Voting ends tomorrow! All stats through Tuesday, June 26th. I don't care about reputation or past performance; I just pick the player having the best season at each position.
C A.J. Pierzynski (.284/.335/.493)
His 41 RBI are tops among AL backstops, and he's tied with Mike Napoli for second most home runs at the position behind Boston's emerging Jarrod Saltalamacchia. I thought long and hard about Joe Mauer, who's quietly enjoying a nice bounceback year with his fantastic .322/.417/.436 line, but decided to go with Pierzynski's more impressive power totals (Mauer has just three home runs, and may never reach double digits again as long as he plays half his games in Target Field). Salty and Matt Wieters are having nice seasons, too.
1B Paul Konerko (.333/.412/.549)
The American League first baseman with the most home runs was not Prince Fielder, Albert Pujols, Adrian Gonzalez, Mark Teixeira or Carlos Pena. It's the perenially underrated Konerko, who's also leading all first sackers in batting average, with thirteen big flies. The five time All-Star's late career renaissance continues.
2B Robinson Cano (.301/.367/.567)
Cano continues to be the most productive hitter in New York's loaded lineup. His 17 dingers are six more than the next closest keystone defender (Cleveland's Jason Kipnis, the one AL second baseman with more RBI) and only Ian Kinsler has scored more runs.
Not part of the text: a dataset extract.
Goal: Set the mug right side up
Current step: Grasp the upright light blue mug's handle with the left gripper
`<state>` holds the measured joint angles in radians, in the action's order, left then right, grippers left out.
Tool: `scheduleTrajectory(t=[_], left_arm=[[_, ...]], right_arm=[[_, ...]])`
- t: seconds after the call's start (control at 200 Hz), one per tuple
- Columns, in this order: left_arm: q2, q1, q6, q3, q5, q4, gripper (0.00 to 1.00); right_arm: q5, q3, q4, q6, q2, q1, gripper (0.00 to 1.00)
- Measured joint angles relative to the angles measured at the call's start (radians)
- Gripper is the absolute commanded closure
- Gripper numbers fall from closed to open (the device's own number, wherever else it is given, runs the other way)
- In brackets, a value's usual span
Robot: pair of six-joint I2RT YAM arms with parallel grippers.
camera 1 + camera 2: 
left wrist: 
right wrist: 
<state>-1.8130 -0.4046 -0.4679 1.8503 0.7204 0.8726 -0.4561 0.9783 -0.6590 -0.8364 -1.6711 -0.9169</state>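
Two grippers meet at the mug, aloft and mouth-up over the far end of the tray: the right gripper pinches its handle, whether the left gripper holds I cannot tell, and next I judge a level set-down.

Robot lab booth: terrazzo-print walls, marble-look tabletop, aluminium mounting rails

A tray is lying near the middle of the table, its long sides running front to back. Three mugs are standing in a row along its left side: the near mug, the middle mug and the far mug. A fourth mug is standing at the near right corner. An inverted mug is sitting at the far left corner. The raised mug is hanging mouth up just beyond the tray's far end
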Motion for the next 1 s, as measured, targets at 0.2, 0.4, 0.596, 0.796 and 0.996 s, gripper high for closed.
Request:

Cano has been especially hot of late, with half a dozen long balls in his past nine contests, and looks headed for his first 30 homer campaign.
3B Mark Trumbo (.320/.373/.622)
Tough call between him and Miguel Cabrera (.304/.363/.528), who's already piled up 59 RBI but is having a "down year" by his lofty standards. Trumbo, the American League leader in OPS+, has gone deep more than any other AL third baseman with 18 four-baggers. His power numbers are elite, and only Adrian Beltre (.328) sports a higher batting average, though we all know he can't possibly keep that charade up for much longer based on his 59/19 K/BB rate. With Pujols, Howie Kendrick, Alberto Callaspo, Erick Aybar, Kendrys Morales and Vernon Wells all slumping, Trumbo and Mike Trout have been first half MVPs for the Angels. Brett Lawrie's also having a heck of a year, and Evan Longoria raked in April before landing on the DL with a partially torn hamstring. Alex Rodriguez has been coming around lately, too.
SS Asdrubal Cabrera ( .291/.376//.474)
I know the fans are going to pick Derek Jeter (.305/.354/.412), who's so popular that he's a lock to get voted in every year no matter what his statistics look like. The Yankees Captain celebrated his 38th birthday yesterday with a pair of hits in a Yankees win, but he's been ice cold over the past month and a half. His batting line is still inflated by a scorching hot four week stretch to open the season, but Cabrera is clearly more deserving, mainly because his OPS is 84 points higher and he plays excellent defense (Jeter, well, doesn't). Personally I'd rather have Elvis Andrus (better defender batting .301 with more runs, RBI, and twice as many steals) instead of Captain Clutch as the reserve.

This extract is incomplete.